You know, it occurs to me I don’t have a “flamethrower” category. I guess I’ll have to file this under “civil liberties.”

14 thoughts on “Flamethrower Company Runs Into Trouble”

  1. This is also going to run into the “maker” culture too.

    Not just 3D printing, but all the other home/small scale fabrication tools. Old and new.

    We’re already seeing the collisions with Intellectual Property, Copyright, and ITAR

  2. I would think it would also ban alot of aerosol spray cans. Lysol, hairspray, cleaners in spray cans, many are flammable and can easily be used as a flame thrower that can go further than 2 feet!

    1. Aren’t hair-spray flamethrowers the kind of thing that every High School student has seen, at least once?

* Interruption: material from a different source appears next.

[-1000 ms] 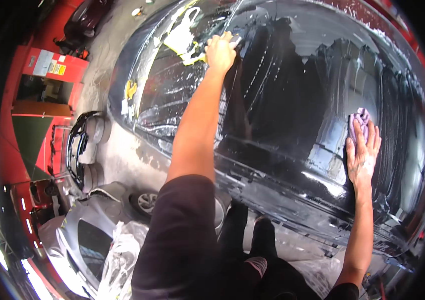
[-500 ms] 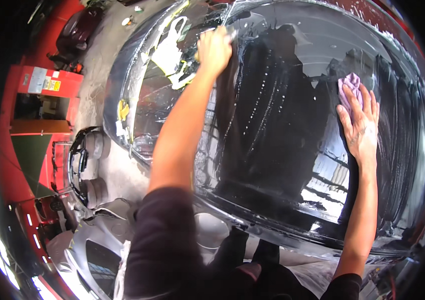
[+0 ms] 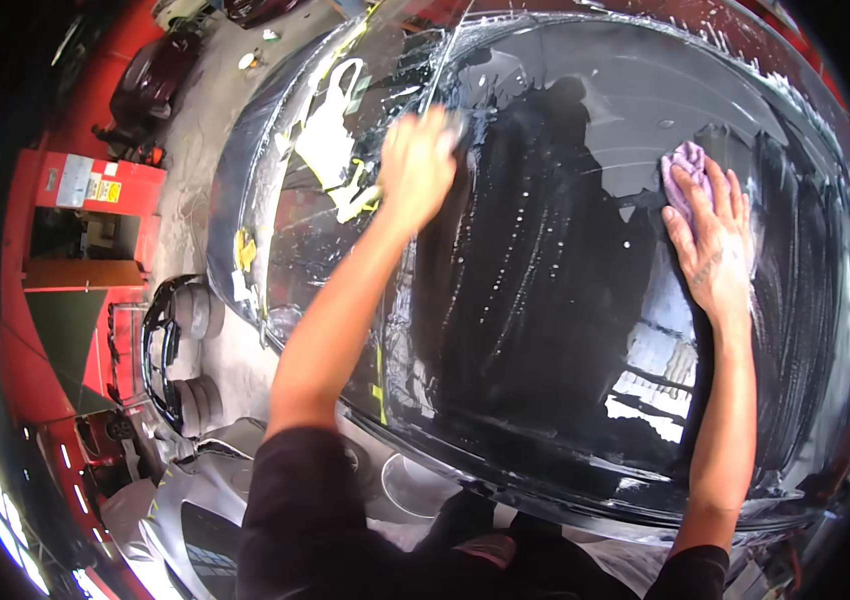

  3. The windshield washers on your car CAN emit a stream of flammable liquid more than two feet. So can almost any device that can emit a stream of any liquid.

    It seems to me that this law would fall under the realm of being unconstitutionally vague.

  4. It’s vauge, but it could be interpreted that the device must contain the ignition source, because the device must emit a burning liquid more than two feet. Also, the ban is limiting itself to liquid based throwers, so if it uses gaseous alkanes it’s good to go.

  5. Quoted from article:

    “The council indicated the matter was not ‘an immediate concern’ and put it on the back burner. It did not set another date to discuss the matter.”

    Yup. Some busy bodies called. Well then twice as many pro-liberty folks need to call. This is ridiculous.

  6. On a philosophical level, I think every weapon can, and should be, legal, on the basis of the Second Amendment. So, properly speaking, this would include flame throwers, cannons, grenades, rocket launchers, artillery, tanks, even fighter jets with bombs and large-caliber machine guns–basically all the boogie men that anti-gun folk bring out to try to scare us into banning BB-guns. (“See! See! There’s a limit to the Second Amendment, which mean we can ban ANYTHING!!!!!111!!!”) Anyone who has the money to afford these things, who have the intent to do harm, will do harm, with or without the ability to get these specific things. Indeed, grenades are easy enough to make, that banning them really doesn’t do any good. The only reason grenades aren’t used by evil-doers, is because evil-doers don’t use them.

    On a practical level, all these items are a little too indiscriminate to be practical for use in self defense, except in very rare cases. Of course, one of the big rare cases is self defense against government (either ours or a foreign invader’s), but there’s a good chance that such action is going to be a guerrilla war anyway, so such arms will be impractical; alternatively, such weapons are so expensive, it’s likely we’ll have to rely from such arms from the National Guard and the Armed Forces anyway (either from defects, or as allies, depending)…

    While it’s difficult to protect flame throwers legally, the good news is that they are such a niche thing, mostly used for recreation, that government action will generally be rare, and limited to local levels. It as the added bonus that when bans like these *do* rear their ugly heads, they illustrate the absurdity of such bans. (Exempting Government Agents?!? What scenarios do you even have in mind, that wouldn’t apply equally to civilian usage? HECK, what kind of scenarios do you even have in mind AT ALL?!?)

  7. We’ll see, but Michigan has a very strong preemption law and this may not fly.